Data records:
··········

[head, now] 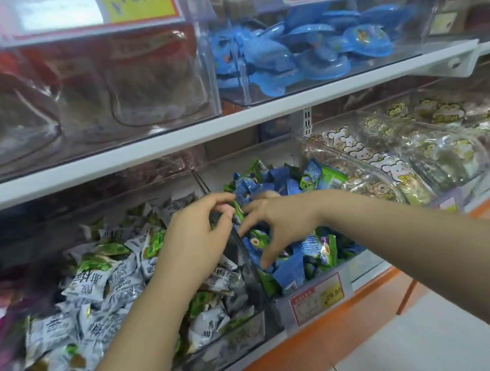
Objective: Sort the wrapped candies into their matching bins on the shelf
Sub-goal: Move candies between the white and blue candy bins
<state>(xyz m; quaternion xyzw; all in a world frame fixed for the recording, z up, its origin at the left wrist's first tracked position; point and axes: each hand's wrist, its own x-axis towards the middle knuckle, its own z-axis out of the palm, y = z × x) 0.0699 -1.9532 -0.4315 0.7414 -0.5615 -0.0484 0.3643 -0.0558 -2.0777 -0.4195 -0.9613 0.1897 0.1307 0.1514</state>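
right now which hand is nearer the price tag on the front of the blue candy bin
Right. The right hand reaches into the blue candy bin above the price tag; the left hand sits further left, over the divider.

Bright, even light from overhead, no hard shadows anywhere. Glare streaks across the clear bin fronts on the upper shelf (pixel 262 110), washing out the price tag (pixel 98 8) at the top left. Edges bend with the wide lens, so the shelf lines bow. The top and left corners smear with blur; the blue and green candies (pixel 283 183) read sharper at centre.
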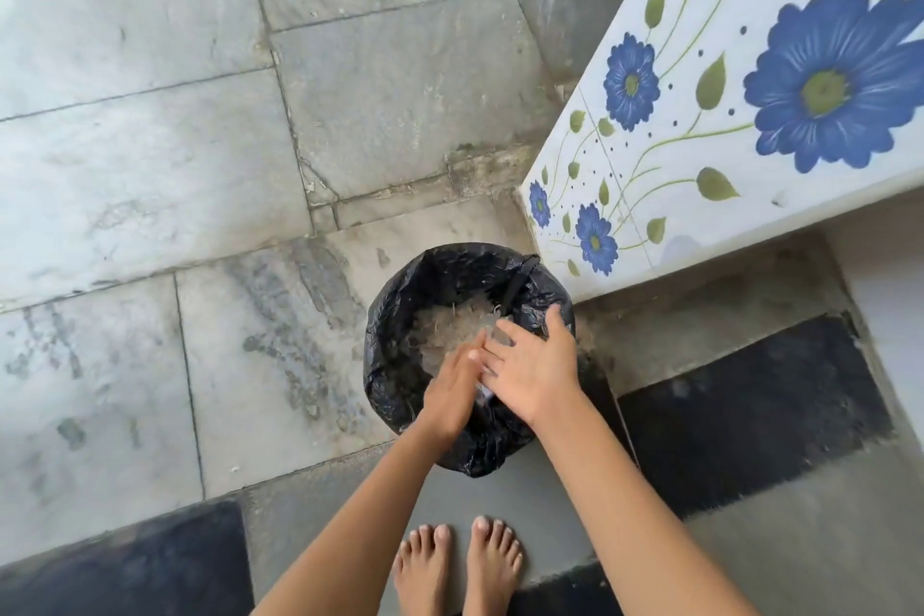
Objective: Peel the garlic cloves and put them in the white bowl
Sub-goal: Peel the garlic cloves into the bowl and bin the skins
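**Both hands flat over the lined bin, gripping nothing**

- Left hand (450, 390): fingers straight and close together, seen edge-on, tips pointing into the bin.
- Right hand (537, 368): palm down, fingers straight and fanned wide. Its thumb side touches the left fingertips.
- Neither hand is curled round anything. A small white scrap (484, 393) shows in the gap between the two palms; can't tell if it's stuck to skin or loose.
- Papery scraps (445, 330): a pale, flaky heap that looks like garlic skin, inside the bin directly below and just beyond the left fingertips. It's the only garlic material in view.
- Bin (395, 365): round, lined with a black plastic bag folded over the rim. The rim passes under both wrists and sits just past the right fingertips.
- Flowered tile panel (750, 90): white with blue flowers, its corner just beyond the right fingertips, close to the bin rim.
- Grey stone floor (200, 165) lies past the left fingers.
- Bare feet (457, 565) are behind the wrists, near the bin.
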Motion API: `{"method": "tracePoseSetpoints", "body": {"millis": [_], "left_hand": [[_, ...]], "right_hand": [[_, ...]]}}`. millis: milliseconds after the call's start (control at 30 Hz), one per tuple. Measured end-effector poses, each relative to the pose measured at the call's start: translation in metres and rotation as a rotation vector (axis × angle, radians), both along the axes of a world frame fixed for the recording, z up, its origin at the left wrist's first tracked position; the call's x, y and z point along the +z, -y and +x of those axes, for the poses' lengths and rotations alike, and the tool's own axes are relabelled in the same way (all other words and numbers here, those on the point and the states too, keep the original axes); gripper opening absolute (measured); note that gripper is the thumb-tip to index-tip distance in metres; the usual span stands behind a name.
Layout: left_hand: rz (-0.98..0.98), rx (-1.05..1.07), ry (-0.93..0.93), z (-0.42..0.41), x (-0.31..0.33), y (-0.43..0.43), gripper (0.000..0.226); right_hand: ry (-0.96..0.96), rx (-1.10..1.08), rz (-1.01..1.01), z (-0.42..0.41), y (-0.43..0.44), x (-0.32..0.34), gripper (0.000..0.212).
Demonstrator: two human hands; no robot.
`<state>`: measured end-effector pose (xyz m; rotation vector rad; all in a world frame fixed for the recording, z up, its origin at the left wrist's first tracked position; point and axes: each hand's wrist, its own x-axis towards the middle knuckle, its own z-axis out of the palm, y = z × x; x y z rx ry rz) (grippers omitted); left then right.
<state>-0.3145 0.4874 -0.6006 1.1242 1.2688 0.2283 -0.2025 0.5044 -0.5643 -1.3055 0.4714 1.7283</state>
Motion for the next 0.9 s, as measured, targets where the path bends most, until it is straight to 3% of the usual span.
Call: {"method": "tracePoseSetpoints", "body": {"millis": [67,167,300,400,500,633,700,900], "left_hand": [[-0.026,0.146,0.039,0.006,0.004,-0.007,0.052],[0.09,0.02,0.187,0.021,0.026,-0.007,0.045],[-0.002,0.124,0.092,0.017,0.035,-0.006,0.037],[0.065,0.118,0.011,0.01,0.071,-0.012,0.045],[0.289,0.038,-0.202,-0.002,0.141,-0.017,0.048],[0.526,-0.072,-0.32,-0.018,0.273,-0.009,0.047],[0.623,-0.124,-0.33,-0.023,0.33,0.0,0.054],[0.939,-0.17,-0.22,-0.011,0.494,0.057,0.054]], "right_hand": [[0.05,-0.013,0.011,0.004,0.002,0.003,0.078],[0.043,0.042,-0.01,0.006,0.001,0.009,0.08],[0.083,0.09,0.068,0.005,0.0,0.036,0.075],[0.417,0.339,0.077,0.011,0.01,0.071,0.055],[0.795,0.583,0.134,0.023,0.024,0.13,0.05],[1.584,1.059,0.268,0.026,0.06,0.24,0.049],[1.761,1.046,0.315,0.022,0.077,0.294,0.053],[2.074,0.672,0.371,0.019,0.168,0.456,0.054]]}}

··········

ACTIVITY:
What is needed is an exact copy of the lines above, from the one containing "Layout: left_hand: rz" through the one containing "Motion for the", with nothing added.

OUTPUT FOR THIS EXERCISE:
Layout: left_hand: rz (-0.98..0.98), rx (-1.05..1.07), ry (-0.93..0.93), z (-0.42..0.41), x (-0.31..0.33), y (-0.43..0.43), gripper (0.000..0.226); right_hand: ry (-0.96..0.96), rx (-1.10..1.08), rz (-1.01..1.01), z (-0.42..0.41), y (-0.43..0.44), x (-0.32..0.34), gripper (0.000..0.212).
Demonstrator: two human hands; no robot.
`<state>`: measured end-effector pose (xyz m; rotation vector rad; all in a world frame fixed for the recording, z up, its origin at the left wrist's first tracked position; point and axes: each hand's wrist, its own x-axis towards the middle knuckle, its own z-axis out of the palm, y = z × x; x y z rx ry rz) (grippers omitted); left then right.
<state>-0.3145 0.4874 -0.6006 1.1242 1.2688 0.2283 -0.2025 0.5044 -0.5643 -1.3055 0.4714 1.7283</state>
Motion for the next 0.9 s, as measured, targets where the path bends most, until it is straight to 3% of the usual span.

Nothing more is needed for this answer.